Wednesday, February 25, 2009
I just completed my civic duty for the year, serving as a juror on a 6-week murder trial. It was a tough case. There was no direct evidence linking the defendant to the crime scene, other than testimony that this man was in the area of the shooting. I'm ok with there not being any direct evidence, because the law says we can convict on merely circumstantial evidence. Afterall, Scott Peterson was convicted on mere circumstantial evidence. So that was not my problem. The problem was, all the circumstantial evidence we did have was toxic, shaky, at best. Every single witness (except for a couple, plus the detectives) had a criminal history and flat out lied on the witness stand. We heard tape recordings of their own voices directly contradicting their testimony in court. There were holes in the evidence and in the investigation that left enough room for reasonable doubt. By law, as jurors, we must find the defendant not guilty if we feel the case has not been proved beyond a reasonable doubt. The real anguish comes because I do believe, in my gut, that the defendant killed this man. Every one of us 12 jurors believed that. But when we looked at the evidence and tried to piece together the puzzle to make the case beyond a reasonable doubt, we just could not do it. I cried in the jury room when I came to that realization. I cried in court when the verdict was read. But for all of that, I do still stand by our decision.... it was the right conclusion based on the evidence we were given. The DA did an excellent job of presenting the case with the information she had, but it just wasn't enough... there were too many holes and not enough credible witnesses.
After the verdict was read, we got to talk to both the DA and the defense attorney. I didn't know that they did this and it was a really neat time to talk about how we reached our conclusion. However, we also learned some details that were not allowed to be entered into evidence. We learned that the defendants girlfriend didn't testify because she is in jail, charged with being an accessory to murder. This murder. We learned this wasn't the defendant's first victim. This was his third. (That would explain the lack of physical evidence that we had so much trouble with.
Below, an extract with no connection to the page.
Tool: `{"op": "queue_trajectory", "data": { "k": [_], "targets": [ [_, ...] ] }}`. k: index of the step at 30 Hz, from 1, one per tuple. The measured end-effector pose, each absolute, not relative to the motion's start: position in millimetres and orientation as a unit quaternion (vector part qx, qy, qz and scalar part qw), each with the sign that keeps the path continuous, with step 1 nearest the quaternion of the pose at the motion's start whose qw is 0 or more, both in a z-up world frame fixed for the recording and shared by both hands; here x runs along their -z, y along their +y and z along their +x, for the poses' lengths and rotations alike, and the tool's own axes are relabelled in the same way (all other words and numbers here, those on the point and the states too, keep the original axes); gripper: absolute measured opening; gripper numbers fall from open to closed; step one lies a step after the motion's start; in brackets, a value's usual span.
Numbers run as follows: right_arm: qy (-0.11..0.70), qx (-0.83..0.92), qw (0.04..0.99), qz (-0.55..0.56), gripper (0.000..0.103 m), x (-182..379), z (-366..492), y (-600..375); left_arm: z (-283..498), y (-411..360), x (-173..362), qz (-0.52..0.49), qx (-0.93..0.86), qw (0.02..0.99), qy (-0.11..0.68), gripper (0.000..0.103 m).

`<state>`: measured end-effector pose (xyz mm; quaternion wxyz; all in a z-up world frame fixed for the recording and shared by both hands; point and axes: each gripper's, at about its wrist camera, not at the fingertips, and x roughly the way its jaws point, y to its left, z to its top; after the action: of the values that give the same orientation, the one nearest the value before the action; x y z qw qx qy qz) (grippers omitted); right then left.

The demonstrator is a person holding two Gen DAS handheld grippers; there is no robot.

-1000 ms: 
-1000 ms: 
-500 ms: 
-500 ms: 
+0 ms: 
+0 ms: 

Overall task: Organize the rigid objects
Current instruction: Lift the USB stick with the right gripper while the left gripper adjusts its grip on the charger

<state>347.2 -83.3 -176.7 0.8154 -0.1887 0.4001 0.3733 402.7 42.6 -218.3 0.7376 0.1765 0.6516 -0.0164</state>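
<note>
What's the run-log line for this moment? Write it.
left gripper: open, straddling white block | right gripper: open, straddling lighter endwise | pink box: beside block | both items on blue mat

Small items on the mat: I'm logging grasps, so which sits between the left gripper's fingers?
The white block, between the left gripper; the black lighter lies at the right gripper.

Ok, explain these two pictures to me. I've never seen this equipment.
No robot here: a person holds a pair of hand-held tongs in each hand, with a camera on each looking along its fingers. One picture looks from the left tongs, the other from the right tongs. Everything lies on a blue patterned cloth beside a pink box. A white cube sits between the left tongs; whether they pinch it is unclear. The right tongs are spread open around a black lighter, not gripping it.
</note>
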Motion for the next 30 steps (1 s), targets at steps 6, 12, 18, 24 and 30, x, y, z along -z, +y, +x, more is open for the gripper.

As one said, "He's a smart cat.") We learned that this was the second time this case was tried... the first case ended in a hung jury. We learned several other things that, quite frankly, I am pissed off that we were not told about in court. As the DA herself said, that is why this is called criminal justice system, not the victim's justice system. With all my frustrations though, I firmly believe that we came to the best conclusion we could with what we knew. We spent days deliberating this, going over everything piece by piece. It was not pleasant. But every single person on that jury was incredible. They were all fair, they were all honest, and we really worked well together as a unit, even when we didn't all agree on where we stood. Its kinda weird, but I'm going to miss all those people.
So where does that leave us? When it comes down to the law-- which we read over and over and over-- we had to acquit him. Now is that enough peace of mind to help me sleep at night? Probably not. This will probably bother me for a very long time. But the fact of the matter is, the law is written to protect the accused. I still think our justice system is a good system, but in times like this, it really sucks. Mr. Grayes, you have been given a second (or is it a third or fourth?) chance to do something good with your life. So do it.